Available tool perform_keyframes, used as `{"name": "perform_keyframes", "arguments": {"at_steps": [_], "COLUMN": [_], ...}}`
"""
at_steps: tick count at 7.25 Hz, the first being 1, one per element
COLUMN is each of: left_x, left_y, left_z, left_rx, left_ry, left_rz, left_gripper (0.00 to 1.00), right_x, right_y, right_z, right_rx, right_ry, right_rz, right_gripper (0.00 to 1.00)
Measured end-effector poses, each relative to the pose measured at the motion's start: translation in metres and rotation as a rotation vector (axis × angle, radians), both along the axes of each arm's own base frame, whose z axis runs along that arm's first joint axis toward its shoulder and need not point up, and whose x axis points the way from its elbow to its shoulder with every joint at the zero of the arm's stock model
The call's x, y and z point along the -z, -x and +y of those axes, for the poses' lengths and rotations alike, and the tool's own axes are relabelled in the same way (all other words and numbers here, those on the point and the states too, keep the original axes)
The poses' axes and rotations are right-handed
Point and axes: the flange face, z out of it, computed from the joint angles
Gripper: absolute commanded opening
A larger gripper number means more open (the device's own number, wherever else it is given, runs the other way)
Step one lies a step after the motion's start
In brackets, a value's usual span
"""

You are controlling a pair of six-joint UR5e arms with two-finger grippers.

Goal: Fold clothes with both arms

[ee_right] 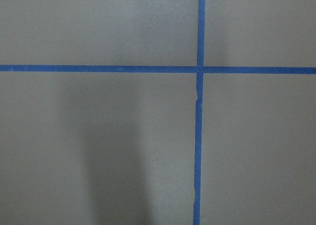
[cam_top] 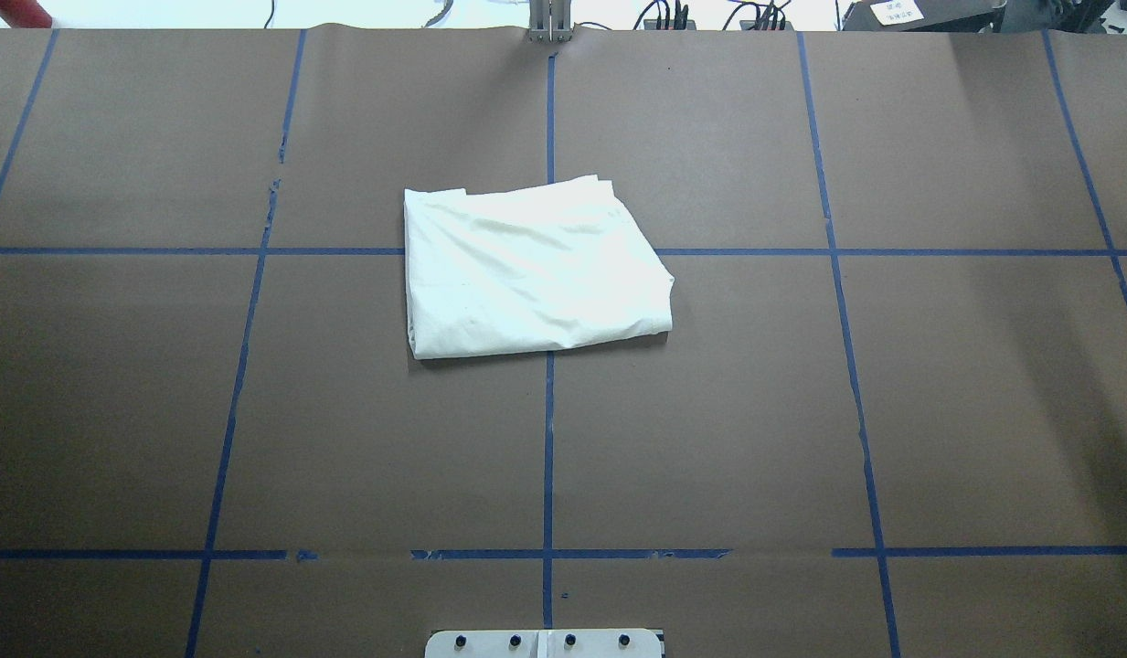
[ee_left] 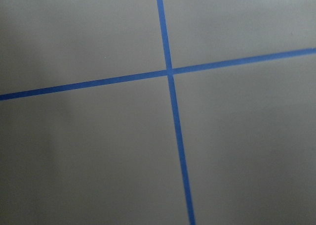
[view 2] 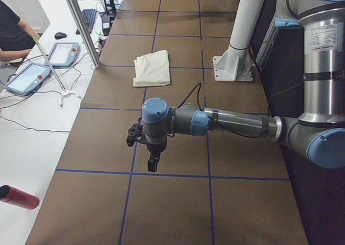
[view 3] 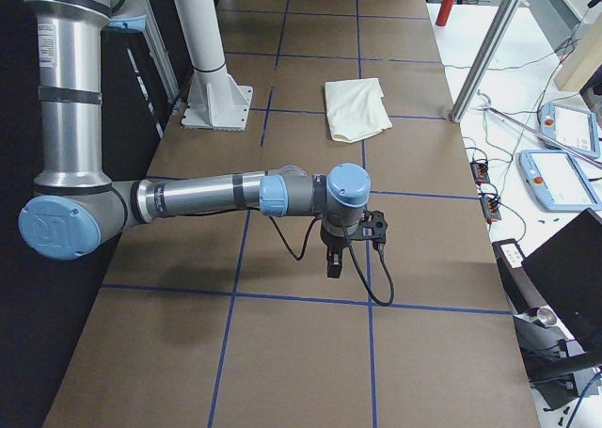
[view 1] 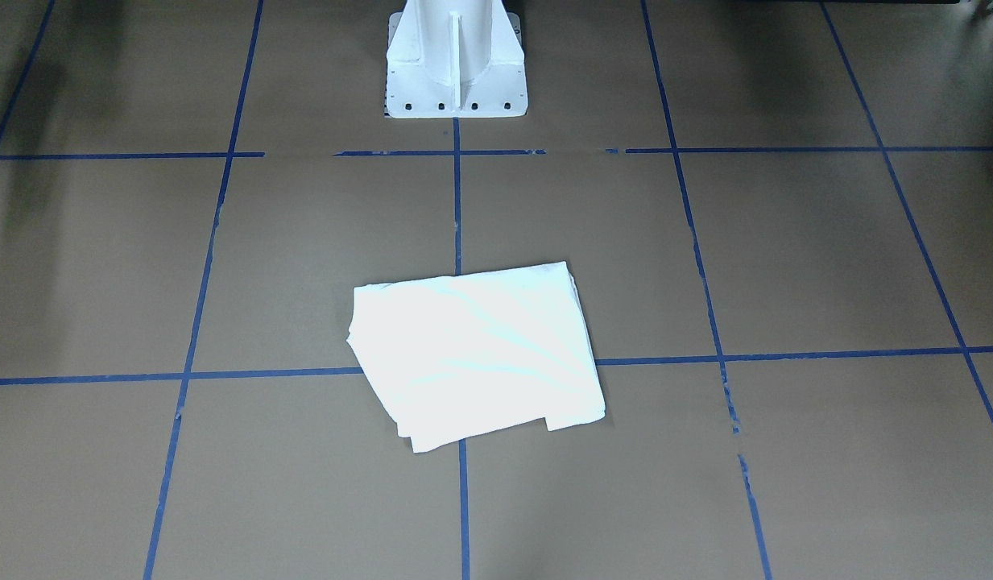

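Lying folded into a compact, roughly rectangular pad, the cream-white T-shirt (cam_top: 531,270) rests on the brown paper-covered worktop (cam_top: 709,411), straddling a crossing of blue tape lines (cam_top: 548,439), out in front of the white metal pedestal (view 1: 456,64). Both arms are well apart from it. The grey metal-tube left arm (view 2: 237,124) with light-blue joint caps reaches across one end of the worktop, its black two-finger left gripper (view 2: 153,164) pointing down over bare paper. The matching right arm (view 3: 207,198) is at the opposite end, its right gripper (view 3: 333,263) also pointing down. Cannot tell whether either gripper's fingers are apart or together. Wrist views show only paper and tape crossings
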Motion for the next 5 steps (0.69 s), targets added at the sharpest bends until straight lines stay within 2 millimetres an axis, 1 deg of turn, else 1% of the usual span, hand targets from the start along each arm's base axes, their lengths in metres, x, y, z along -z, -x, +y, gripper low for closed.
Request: {"name": "perform_keyframes", "arguments": {"at_steps": [3, 5], "left_x": [-0.008, -0.009], "left_y": [0.001, -0.001], "left_z": [0.013, 0.018], "left_rx": [-0.027, -0.025], "left_ry": [0.079, 0.112], "left_rz": [-0.009, 0.022], "left_gripper": [1.0, 1.0], "right_x": [-0.001, -0.001], "right_y": [0.0, 0.001], "right_z": [0.0, 0.0], "right_rx": [0.0, 0.001], "right_ry": [0.002, 0.003], "right_rz": [-0.002, -0.01], "right_gripper": [1.0, 1.0]}}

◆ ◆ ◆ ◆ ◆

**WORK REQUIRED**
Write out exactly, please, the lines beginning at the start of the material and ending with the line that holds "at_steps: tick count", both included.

**EXERCISE SOLUTION**
Available tool perform_keyframes, used as `{"name": "perform_keyframes", "arguments": {"at_steps": [_], "COLUMN": [_], ...}}`
"""
at_steps: tick count at 7.25 Hz, the first being 1, one per element

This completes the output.